What you will do:
Which lines below include the string "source"? Please show each one.

- - -

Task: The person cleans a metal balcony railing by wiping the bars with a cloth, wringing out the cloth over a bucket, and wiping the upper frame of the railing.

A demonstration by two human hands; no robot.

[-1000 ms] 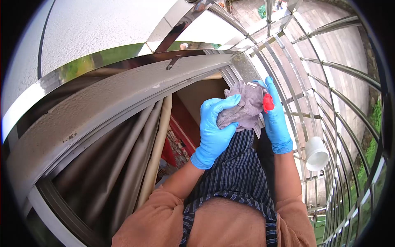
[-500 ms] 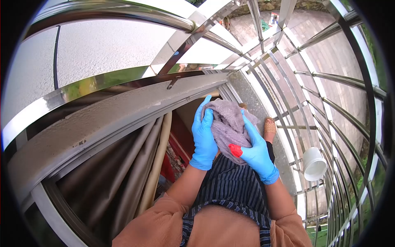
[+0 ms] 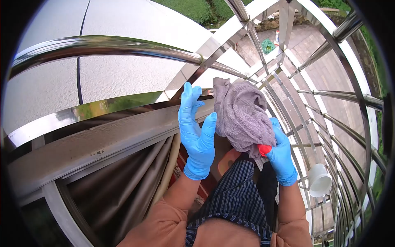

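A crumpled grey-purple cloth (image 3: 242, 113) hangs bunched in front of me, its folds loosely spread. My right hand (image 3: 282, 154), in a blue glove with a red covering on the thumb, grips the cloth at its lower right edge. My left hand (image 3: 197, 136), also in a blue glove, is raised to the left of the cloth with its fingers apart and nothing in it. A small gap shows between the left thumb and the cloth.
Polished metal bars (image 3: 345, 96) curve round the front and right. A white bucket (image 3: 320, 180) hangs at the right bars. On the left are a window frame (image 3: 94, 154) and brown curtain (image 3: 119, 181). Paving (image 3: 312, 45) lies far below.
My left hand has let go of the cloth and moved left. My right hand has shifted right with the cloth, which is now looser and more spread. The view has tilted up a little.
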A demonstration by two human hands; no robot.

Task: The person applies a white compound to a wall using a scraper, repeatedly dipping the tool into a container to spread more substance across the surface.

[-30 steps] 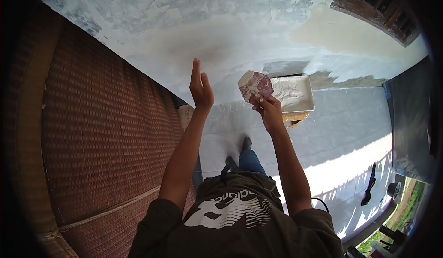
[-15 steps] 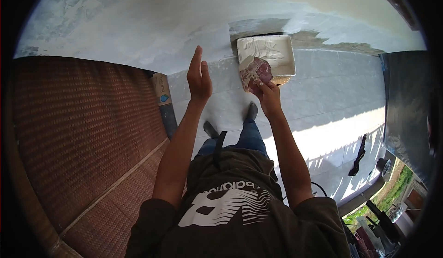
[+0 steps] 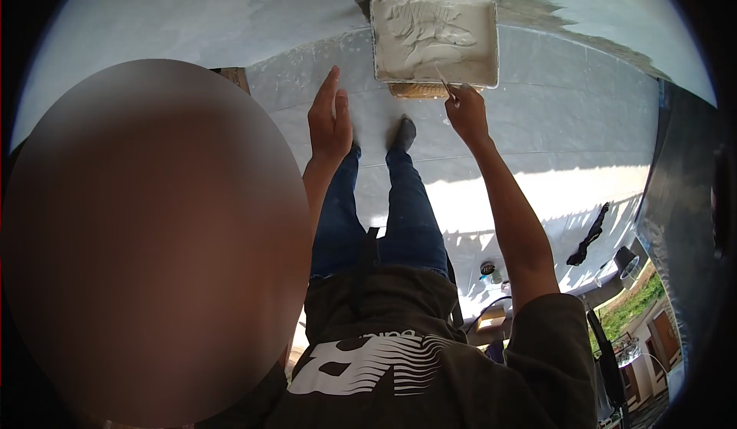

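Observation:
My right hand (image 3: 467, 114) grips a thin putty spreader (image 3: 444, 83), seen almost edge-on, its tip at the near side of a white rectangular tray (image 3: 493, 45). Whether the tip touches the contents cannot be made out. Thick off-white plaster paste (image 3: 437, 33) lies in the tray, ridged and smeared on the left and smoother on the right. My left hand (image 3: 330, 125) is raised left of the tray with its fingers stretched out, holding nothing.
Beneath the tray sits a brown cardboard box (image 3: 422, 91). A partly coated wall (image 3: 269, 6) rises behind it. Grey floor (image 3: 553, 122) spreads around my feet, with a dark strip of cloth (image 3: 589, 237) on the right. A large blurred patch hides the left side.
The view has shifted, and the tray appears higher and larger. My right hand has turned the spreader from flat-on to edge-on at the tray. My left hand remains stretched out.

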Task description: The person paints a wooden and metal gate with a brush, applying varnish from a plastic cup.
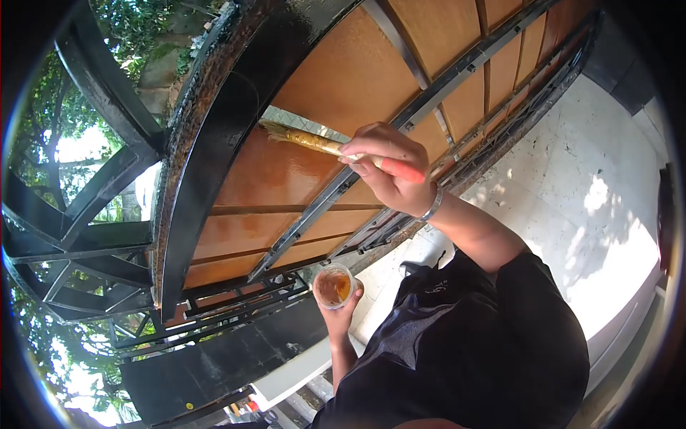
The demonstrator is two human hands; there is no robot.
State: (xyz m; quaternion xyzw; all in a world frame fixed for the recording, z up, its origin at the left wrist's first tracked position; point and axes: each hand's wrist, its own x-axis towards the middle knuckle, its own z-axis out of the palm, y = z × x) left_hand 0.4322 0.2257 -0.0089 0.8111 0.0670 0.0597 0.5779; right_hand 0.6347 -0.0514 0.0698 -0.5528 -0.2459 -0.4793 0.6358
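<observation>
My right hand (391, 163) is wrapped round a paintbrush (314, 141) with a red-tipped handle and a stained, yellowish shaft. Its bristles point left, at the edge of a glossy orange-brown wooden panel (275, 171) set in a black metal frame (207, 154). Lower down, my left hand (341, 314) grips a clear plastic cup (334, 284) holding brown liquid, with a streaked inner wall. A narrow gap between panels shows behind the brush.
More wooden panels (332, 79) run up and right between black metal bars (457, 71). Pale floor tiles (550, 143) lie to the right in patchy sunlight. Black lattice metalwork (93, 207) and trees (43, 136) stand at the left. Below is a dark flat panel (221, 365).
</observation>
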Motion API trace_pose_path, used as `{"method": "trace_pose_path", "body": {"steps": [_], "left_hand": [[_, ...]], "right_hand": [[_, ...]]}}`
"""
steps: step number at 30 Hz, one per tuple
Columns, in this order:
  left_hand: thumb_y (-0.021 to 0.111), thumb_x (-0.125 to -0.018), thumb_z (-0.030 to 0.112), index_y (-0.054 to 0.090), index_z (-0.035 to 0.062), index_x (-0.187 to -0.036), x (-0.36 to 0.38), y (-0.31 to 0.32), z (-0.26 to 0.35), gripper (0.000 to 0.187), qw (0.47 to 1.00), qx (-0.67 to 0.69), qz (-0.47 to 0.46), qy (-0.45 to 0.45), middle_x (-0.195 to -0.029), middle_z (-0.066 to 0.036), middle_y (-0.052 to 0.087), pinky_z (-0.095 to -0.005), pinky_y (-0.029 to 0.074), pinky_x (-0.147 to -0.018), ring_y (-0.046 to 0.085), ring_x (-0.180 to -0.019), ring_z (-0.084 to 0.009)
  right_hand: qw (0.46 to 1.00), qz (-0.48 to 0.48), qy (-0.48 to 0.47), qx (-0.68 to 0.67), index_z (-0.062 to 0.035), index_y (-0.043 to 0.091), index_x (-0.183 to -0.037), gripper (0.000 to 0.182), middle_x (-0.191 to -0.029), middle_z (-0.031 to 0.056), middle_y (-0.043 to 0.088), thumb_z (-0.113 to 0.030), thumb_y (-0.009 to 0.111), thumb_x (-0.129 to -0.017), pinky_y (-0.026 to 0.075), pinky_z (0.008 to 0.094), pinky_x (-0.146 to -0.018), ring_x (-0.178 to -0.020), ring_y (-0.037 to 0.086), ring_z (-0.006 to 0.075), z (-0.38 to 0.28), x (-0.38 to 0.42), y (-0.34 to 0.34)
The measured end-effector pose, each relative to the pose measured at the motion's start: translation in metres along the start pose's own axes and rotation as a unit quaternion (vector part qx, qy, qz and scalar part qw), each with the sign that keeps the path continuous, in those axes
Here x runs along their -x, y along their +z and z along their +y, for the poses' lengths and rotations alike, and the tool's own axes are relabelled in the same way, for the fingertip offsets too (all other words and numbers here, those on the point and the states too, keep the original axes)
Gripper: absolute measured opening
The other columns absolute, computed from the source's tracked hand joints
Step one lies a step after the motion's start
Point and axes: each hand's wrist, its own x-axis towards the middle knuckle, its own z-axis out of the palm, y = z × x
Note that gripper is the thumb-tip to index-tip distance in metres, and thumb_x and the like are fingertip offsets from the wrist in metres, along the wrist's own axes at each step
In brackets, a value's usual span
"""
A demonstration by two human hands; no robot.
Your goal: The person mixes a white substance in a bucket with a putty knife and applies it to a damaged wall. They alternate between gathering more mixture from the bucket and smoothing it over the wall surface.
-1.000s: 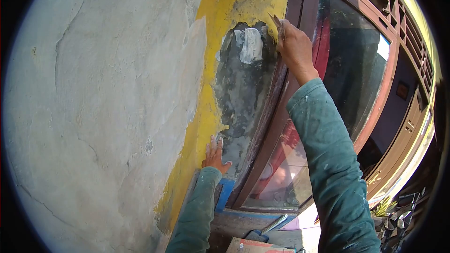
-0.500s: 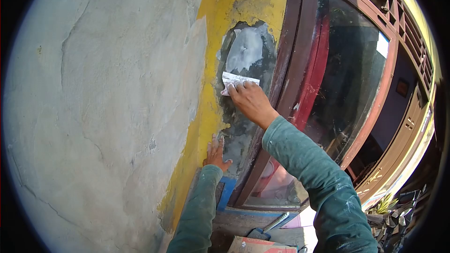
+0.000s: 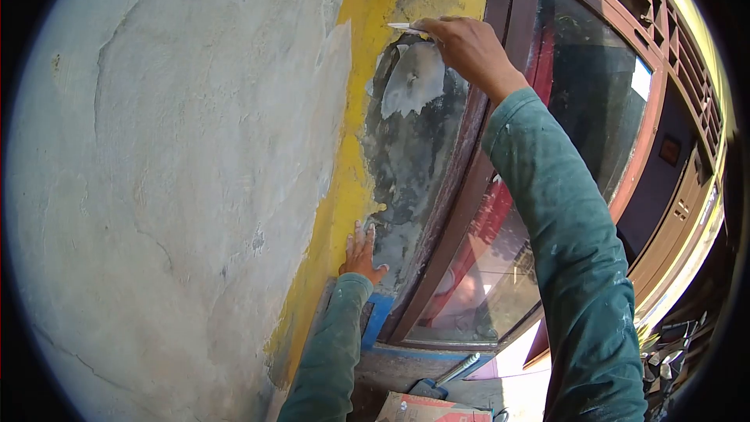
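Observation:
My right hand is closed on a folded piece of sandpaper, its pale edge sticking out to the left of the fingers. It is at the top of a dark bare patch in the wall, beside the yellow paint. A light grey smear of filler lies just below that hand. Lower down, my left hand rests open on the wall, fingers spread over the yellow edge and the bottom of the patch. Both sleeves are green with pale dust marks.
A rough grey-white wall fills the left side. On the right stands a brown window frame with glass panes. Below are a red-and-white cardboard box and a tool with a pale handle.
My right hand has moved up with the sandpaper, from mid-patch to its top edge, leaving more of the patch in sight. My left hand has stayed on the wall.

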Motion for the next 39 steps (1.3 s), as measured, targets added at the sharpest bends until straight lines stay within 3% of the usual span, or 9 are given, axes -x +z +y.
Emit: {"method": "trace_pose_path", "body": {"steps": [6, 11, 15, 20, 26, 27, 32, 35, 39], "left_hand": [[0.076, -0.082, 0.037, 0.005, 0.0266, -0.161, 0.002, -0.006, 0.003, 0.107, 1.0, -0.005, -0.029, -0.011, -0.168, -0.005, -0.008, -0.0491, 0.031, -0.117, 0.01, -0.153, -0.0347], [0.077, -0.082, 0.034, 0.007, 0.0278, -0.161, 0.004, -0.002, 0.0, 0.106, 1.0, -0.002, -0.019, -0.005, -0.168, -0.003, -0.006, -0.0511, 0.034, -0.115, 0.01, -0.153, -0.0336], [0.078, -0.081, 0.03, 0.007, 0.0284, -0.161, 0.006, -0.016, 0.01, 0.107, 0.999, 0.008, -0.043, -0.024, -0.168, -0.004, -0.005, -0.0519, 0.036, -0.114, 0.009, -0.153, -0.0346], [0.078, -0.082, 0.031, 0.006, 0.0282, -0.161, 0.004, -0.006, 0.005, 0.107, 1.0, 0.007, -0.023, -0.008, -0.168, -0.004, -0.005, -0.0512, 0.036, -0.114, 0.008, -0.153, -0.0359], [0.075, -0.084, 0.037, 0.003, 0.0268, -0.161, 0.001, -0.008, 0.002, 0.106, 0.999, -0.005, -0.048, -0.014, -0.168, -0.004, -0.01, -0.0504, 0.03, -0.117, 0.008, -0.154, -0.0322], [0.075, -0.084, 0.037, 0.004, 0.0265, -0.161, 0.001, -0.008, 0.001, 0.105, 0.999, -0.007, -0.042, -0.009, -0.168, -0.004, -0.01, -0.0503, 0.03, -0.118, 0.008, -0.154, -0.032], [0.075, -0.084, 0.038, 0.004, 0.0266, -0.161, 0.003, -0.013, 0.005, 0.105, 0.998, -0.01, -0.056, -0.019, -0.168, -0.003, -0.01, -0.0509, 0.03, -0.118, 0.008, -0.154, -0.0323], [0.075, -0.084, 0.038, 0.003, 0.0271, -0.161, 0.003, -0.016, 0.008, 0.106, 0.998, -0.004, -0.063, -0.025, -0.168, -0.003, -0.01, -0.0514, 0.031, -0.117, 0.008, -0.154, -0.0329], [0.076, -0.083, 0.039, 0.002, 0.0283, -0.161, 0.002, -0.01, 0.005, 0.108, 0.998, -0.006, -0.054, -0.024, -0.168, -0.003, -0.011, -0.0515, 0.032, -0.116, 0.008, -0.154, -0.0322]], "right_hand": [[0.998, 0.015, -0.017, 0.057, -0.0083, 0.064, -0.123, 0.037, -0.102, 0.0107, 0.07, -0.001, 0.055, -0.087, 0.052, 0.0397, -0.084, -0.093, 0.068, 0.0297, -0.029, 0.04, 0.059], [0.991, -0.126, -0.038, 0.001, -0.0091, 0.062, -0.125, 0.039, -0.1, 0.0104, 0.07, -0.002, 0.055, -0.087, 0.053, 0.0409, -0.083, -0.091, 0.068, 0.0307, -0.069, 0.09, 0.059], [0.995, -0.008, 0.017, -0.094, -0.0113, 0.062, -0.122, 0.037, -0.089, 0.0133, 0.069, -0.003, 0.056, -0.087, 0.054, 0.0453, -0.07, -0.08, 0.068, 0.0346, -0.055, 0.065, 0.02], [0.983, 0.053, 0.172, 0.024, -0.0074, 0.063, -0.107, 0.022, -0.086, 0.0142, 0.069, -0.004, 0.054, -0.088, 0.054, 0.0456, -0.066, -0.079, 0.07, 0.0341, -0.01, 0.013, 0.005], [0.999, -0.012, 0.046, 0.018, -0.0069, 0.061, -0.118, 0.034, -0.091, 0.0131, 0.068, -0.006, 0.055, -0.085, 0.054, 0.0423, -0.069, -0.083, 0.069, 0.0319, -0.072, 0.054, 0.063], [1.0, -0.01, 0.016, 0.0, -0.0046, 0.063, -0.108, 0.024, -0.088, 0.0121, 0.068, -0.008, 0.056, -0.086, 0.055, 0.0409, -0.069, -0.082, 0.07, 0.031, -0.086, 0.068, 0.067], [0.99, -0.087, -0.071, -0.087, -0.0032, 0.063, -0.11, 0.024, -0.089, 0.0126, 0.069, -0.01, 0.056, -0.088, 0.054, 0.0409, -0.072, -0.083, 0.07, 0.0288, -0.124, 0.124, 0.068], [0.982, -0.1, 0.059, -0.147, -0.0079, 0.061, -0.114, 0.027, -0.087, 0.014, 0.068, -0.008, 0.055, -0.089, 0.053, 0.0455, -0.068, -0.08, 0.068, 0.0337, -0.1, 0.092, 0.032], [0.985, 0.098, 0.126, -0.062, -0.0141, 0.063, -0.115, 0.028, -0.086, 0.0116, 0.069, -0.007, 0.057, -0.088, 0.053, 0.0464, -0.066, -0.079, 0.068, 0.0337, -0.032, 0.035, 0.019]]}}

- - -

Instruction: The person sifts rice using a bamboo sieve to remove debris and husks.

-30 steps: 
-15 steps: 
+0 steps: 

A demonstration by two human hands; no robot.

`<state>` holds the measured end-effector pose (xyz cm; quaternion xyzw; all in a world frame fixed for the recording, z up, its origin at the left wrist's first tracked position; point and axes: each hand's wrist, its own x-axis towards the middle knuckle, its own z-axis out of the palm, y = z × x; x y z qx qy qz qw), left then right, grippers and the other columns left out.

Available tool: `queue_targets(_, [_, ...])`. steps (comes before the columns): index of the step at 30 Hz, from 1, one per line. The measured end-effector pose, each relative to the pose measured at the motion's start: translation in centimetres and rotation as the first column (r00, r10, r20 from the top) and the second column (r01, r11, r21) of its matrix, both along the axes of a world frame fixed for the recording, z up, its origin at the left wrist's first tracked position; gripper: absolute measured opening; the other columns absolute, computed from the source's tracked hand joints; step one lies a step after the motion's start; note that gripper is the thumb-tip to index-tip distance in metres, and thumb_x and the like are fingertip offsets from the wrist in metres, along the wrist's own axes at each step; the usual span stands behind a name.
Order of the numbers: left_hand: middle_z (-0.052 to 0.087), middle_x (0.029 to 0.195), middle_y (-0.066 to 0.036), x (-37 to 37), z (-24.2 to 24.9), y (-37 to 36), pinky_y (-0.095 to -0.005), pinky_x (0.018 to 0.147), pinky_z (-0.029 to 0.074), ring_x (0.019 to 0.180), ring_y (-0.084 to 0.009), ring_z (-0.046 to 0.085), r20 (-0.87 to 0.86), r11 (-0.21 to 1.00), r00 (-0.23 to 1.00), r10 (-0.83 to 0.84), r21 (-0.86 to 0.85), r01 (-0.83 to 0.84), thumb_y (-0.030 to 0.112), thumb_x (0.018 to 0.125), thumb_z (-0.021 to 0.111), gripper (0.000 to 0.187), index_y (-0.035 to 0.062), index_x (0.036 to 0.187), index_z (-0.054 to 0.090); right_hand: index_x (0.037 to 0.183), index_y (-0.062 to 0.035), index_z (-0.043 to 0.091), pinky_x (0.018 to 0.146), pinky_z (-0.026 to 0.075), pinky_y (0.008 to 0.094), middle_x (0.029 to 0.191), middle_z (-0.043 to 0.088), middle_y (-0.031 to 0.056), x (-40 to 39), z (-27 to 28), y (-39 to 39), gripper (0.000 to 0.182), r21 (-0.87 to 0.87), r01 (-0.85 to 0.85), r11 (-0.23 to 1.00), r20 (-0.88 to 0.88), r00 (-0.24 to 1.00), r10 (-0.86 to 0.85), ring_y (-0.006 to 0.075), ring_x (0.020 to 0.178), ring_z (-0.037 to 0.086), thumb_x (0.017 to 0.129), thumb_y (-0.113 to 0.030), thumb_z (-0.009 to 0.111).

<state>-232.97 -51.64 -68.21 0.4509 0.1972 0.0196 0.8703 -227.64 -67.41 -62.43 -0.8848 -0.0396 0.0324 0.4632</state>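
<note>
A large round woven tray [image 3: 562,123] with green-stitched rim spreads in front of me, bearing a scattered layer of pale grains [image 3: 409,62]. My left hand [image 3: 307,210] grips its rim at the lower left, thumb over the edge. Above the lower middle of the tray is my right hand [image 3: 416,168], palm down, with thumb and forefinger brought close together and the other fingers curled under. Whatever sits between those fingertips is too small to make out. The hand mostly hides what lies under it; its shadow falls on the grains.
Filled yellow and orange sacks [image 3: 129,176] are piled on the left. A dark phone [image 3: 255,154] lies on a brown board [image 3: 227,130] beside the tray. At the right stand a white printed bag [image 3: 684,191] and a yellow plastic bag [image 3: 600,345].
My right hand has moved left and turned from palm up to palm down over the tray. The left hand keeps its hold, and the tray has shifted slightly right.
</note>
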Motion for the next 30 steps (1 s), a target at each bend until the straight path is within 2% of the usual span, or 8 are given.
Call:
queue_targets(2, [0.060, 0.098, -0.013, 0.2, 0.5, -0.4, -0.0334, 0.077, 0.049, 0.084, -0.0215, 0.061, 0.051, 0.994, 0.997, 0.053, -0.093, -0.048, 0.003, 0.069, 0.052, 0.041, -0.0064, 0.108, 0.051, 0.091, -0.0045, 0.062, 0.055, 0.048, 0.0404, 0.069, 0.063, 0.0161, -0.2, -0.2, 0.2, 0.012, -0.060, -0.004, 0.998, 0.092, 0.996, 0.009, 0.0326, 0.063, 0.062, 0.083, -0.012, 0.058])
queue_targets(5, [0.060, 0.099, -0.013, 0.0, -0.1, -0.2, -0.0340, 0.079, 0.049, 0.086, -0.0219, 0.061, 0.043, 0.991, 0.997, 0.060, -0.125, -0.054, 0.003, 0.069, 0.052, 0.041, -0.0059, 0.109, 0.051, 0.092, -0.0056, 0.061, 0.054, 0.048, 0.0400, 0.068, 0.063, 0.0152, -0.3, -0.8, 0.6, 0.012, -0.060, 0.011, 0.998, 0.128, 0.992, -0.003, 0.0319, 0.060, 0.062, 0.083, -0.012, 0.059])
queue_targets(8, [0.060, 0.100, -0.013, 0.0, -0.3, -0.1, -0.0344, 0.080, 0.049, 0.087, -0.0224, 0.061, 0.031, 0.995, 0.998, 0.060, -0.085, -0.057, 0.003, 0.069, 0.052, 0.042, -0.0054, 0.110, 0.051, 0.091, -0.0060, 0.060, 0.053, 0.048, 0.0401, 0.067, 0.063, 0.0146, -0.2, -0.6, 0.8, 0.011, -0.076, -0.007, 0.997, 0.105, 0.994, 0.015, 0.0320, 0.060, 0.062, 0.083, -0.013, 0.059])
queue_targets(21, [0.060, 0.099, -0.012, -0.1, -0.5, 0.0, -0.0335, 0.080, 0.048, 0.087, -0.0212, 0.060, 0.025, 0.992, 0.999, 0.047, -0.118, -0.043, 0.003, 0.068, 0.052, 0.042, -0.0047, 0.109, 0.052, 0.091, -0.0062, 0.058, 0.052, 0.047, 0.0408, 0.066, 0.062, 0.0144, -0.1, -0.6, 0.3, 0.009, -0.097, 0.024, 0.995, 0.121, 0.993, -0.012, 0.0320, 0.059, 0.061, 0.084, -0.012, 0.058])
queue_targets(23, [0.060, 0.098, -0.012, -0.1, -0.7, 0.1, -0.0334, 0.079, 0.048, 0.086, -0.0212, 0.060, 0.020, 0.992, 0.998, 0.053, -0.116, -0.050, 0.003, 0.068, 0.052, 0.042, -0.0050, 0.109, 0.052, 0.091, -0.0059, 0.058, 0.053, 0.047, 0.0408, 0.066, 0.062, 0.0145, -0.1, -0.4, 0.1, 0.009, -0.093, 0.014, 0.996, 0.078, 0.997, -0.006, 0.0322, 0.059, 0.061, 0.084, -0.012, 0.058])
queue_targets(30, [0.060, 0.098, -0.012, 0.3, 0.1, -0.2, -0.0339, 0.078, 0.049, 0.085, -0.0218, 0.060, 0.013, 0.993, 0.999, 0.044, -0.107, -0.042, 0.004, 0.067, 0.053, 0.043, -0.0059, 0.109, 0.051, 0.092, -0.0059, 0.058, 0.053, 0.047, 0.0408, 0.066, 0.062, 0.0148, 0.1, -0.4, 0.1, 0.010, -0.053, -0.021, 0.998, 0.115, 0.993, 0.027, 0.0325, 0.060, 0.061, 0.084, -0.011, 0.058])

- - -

Answer box:
The other columns absolute, computed from the source's tracked hand joints
Available tool: `queue_targets(_, [_, ...])`. steps (comes before the columns): index of the step at 30 Hz, from 1, one per line. The measured end-effector pose, each relative to the pose measured at the motion's start: translation in centimetres and rotation as the first column (r00, r10, r20 from the top) and the second column (r01, r11, r21) of its matrix, both along the axes of a world frame fixed for the recording, z up, its origin at the left wrist's first tracked position; gripper: absolute measured opening; the other columns absolute, computed from the source's tracked hand joints; step one lies a step after the motion's start; note that gripper is the thumb-tip to index-tip distance in metres, and thumb_x and the like are fingertip offsets from the wrist in metres, along the wrist's own axes at each step; the usual span stands behind a name.

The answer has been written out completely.